After locating "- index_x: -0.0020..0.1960" in the listing below, copy that line and each one after it exactly, ending with the line that has "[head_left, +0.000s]".
*** Begin section ***
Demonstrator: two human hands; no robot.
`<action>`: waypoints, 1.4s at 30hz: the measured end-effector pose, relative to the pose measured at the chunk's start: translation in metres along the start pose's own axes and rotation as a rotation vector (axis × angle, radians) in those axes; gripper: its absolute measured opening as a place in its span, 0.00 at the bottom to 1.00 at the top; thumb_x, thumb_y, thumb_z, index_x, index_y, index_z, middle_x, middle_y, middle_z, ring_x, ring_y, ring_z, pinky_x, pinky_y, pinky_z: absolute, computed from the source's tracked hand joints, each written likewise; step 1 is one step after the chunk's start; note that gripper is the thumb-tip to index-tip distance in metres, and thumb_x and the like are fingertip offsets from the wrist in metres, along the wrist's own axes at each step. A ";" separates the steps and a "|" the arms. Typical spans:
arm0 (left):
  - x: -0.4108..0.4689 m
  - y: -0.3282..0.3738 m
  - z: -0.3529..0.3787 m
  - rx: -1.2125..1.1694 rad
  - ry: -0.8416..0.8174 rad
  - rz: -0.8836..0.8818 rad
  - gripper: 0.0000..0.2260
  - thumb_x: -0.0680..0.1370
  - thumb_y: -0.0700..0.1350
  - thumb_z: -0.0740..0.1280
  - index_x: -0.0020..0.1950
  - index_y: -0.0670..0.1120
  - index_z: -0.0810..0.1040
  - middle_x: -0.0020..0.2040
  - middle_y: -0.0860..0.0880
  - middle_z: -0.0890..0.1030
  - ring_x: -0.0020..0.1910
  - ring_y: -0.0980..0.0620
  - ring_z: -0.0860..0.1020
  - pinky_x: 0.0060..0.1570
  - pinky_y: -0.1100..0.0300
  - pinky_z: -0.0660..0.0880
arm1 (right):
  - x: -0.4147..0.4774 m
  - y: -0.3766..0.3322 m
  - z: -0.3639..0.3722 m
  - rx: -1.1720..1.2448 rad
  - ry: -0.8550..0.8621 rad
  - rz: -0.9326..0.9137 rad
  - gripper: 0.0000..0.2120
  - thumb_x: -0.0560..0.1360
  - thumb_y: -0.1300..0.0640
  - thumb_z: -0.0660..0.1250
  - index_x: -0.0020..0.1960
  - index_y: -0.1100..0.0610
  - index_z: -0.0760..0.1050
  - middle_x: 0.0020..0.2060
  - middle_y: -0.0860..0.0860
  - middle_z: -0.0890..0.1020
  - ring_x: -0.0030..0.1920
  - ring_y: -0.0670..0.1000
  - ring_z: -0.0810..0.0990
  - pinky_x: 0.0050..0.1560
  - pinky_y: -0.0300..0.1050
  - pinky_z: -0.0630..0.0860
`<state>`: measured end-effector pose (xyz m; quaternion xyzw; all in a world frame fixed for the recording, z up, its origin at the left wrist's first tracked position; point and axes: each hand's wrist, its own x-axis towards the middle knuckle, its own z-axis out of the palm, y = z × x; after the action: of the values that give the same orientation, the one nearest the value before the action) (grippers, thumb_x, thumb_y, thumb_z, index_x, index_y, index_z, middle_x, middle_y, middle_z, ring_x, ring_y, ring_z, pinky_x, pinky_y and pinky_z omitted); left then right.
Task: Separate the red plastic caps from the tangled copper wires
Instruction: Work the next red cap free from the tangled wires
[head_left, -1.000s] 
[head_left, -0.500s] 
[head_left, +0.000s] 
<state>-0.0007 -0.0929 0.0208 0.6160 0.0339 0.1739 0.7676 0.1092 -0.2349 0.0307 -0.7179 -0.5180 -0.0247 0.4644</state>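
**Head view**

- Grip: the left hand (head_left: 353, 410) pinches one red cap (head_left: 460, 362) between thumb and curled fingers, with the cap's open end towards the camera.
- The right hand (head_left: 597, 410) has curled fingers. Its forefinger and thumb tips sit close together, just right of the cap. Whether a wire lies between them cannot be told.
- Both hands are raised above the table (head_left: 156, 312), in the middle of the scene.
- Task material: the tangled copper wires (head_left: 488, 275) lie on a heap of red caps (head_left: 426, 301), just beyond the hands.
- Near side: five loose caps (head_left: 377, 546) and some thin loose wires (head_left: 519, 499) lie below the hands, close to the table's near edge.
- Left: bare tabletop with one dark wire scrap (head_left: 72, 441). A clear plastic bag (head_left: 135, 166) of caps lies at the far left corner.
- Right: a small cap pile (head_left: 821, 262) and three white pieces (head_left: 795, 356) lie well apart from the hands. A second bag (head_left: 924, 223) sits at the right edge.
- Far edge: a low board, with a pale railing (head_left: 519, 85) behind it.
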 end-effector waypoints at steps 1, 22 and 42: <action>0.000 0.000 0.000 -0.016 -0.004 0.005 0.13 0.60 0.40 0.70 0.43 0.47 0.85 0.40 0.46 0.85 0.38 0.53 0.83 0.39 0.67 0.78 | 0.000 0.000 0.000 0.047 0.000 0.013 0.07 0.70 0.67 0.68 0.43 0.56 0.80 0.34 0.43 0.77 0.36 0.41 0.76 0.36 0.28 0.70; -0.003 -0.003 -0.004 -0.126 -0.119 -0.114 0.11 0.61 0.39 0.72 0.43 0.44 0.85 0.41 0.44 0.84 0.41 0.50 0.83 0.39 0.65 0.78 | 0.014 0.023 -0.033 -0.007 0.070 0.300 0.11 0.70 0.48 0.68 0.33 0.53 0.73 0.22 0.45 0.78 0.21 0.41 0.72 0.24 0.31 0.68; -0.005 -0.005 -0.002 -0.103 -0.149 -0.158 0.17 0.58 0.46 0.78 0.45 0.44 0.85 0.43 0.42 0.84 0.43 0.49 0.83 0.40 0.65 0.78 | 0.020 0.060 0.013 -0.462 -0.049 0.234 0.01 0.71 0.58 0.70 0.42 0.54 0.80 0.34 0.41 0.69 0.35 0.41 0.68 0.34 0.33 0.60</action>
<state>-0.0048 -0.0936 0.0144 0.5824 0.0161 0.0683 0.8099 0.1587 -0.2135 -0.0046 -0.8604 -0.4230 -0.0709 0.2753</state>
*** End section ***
Worked solution:
  - index_x: -0.0020..0.1960
  - index_y: -0.1100..0.0610
  - index_z: -0.0760..0.1050
  - middle_x: 0.0020..0.2060
  - middle_y: -0.0860..0.0860
  - middle_z: -0.0890..0.1020
  - ring_x: -0.0030..0.1920
  - ring_y: -0.0670..0.1000
  - ring_z: -0.0810..0.0990
  - pinky_x: 0.0050..0.1560
  - pinky_y: -0.0300..0.1050
  - pinky_z: -0.0630..0.0860
`<state>`: measured end-effector pose (xyz m; quaternion xyzw; all in a world frame fixed for the recording, z up, its origin at the left wrist's first tracked position; point and axes: each hand's wrist, its own x-axis towards the middle knuckle, its own z-axis out of the palm, y = z × x; after the action: of the values that give the same orientation, the one nearest the value before the action) (grippers, thumb_x, thumb_y, thumb_z, index_x, index_y, index_z, middle_x, middle_y, middle_z, ring_x, ring_y, ring_z, pinky_x, pinky_y and pinky_z omitted); left then right.
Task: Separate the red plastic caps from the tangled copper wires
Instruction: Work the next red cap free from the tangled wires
[head_left, -1.000s] 
[head_left, -0.500s] 
[head_left, +0.000s] 

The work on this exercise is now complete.